Pub Date: April 1st, 2001
ISBN: 0-312-87060-4
Publisher: Forge

Navajo Police Special Investigator Ella Clah (Enemy Way, 1998, etc.) has been squabbling with her cousin and fellow officer Justine Goodluck. Justine has been uncharacteristically distracted, less the impeccable professional than she usually is, and Ella, her boss, has had to point out her recent failings. It’s no big deal, nothing major—until Justine is reported murdered, her body horribly hacked to pieces, and Ella inexplicably becomes suspect number one. Never mind that the cousins had been close for ages, or that nothing in Ella’s heretofore brilliant record suggests a Hannibal Lecter lurking beneath the surface. Clearly, what matters most here is bringing the plot to a boil. So the Thurlos’ sixth relentlessly piles on evidence against Ella. Someone out there doesn’t love her and is determined to pay her back for disservices rendered. On the Navajo reservation, anti-Ella feeling, irrational though it appears to be, intensifies. Friends cold-shoulder her. The estranged father of her child wants his daughter removed from Ella’s clutches. Justine’s relatives wouldn’t mind if she were tarred and feathered.

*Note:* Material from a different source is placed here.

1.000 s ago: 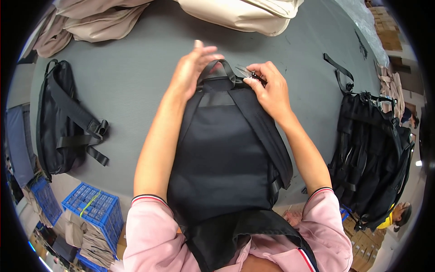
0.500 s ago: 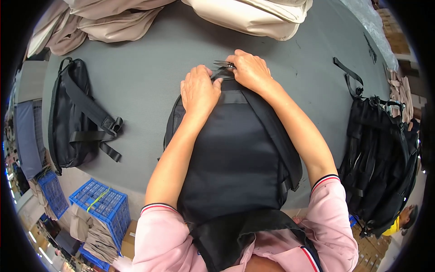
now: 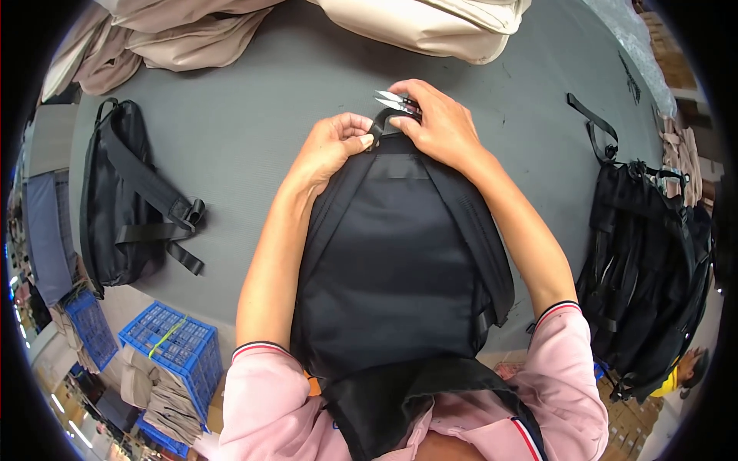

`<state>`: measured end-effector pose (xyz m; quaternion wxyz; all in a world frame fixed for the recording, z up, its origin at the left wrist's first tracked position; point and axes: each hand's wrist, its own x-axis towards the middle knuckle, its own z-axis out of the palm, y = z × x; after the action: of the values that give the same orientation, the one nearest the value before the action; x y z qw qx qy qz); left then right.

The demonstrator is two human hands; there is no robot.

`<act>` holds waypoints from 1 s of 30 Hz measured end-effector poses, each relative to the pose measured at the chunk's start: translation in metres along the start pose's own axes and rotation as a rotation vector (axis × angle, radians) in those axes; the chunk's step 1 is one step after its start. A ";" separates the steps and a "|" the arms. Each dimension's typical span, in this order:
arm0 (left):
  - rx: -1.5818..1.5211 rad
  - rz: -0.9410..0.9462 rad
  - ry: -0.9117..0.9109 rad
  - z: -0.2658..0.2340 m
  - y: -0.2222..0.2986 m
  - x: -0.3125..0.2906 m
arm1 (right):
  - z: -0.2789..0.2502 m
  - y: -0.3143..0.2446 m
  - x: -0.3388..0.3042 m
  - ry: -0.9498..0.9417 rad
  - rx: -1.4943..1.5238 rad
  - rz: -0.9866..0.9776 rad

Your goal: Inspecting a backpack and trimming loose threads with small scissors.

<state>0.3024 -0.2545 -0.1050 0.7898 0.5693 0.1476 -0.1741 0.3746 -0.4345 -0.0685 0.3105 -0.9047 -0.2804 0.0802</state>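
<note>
Hands flanked the carry loop (image 3: 380,125) at the top of a black backpack (image 3: 388,269), which lay on the worktop (image 3: 238,154) with its strap side up. The left hand (image 3: 334,147) pinched the loop's left part between thumb and fingers; the right hand (image 3: 442,127) was closed around small thread snips (image 3: 393,100), their tips parted and pointing left just above the loop. Whether its thumb also pressed on the loop could not be told.

The backpack seemed light for its size and soft, likely to fold or sag if lifted by one edge. Its fabric looked smooth, perhaps a little slippery, and hardly fragile, though sharp tips could have nicked it. The loop looked the surest hold, with the padded shoulder straps (image 3: 473,230) as second choice. No lettering could be read on the backpack; a shinier strip (image 3: 397,167) across its upper part showed no legible mark.

Left of the backpack lay another black bag (image 3: 115,200). Beyond the backpack's top sat a cream bag (image 3: 430,29); well to its right, black bags (image 3: 634,253) were bunched together.
</note>
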 end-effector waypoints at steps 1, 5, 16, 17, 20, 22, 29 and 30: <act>-0.005 -0.003 0.005 -0.001 0.000 0.000 | -0.007 -0.006 -0.006 -0.030 -0.006 0.002; 0.027 -0.018 0.018 0.004 0.001 0.002 | -0.018 -0.002 -0.015 -0.068 -0.159 -0.200; 0.051 -0.001 0.008 0.001 0.003 0.001 | -0.017 -0.003 -0.009 -0.043 -0.202 -0.256; 0.069 -0.008 0.002 0.001 0.004 0.001 | -0.018 -0.003 -0.009 -0.060 -0.200 -0.241; 0.077 -0.018 -0.008 0.002 0.006 0.001 | -0.017 0.000 -0.007 0.016 -0.228 -0.384; 0.067 -0.018 -0.012 0.003 0.006 0.000 | -0.017 0.000 -0.006 0.021 -0.253 -0.415; 0.073 -0.026 0.022 0.002 0.005 0.001 | -0.023 -0.002 -0.014 0.004 -0.267 -0.304; 0.069 -0.010 0.021 0.001 0.005 0.001 | -0.021 -0.003 -0.014 0.003 -0.267 -0.304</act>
<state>0.3052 -0.2542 -0.1010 0.7673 0.5972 0.1526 -0.1770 0.3683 -0.4515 -0.0503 0.1967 -0.8852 -0.4215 -0.0068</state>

Her weak-kneed colleagues gather to arrest her, and she goes on the lam to escape them. But not to worry. Ella, standing tall, rectitude her shield, disposes of the ersatz case against her, and a couple of vengeful bad guys bite the dust.

More soap opera than mystery. As for the negative portrayal of the Navajos—who come across, with barely an exception, as suspicious, superstitious, and meretricious—those long-suffering people should demand a recount.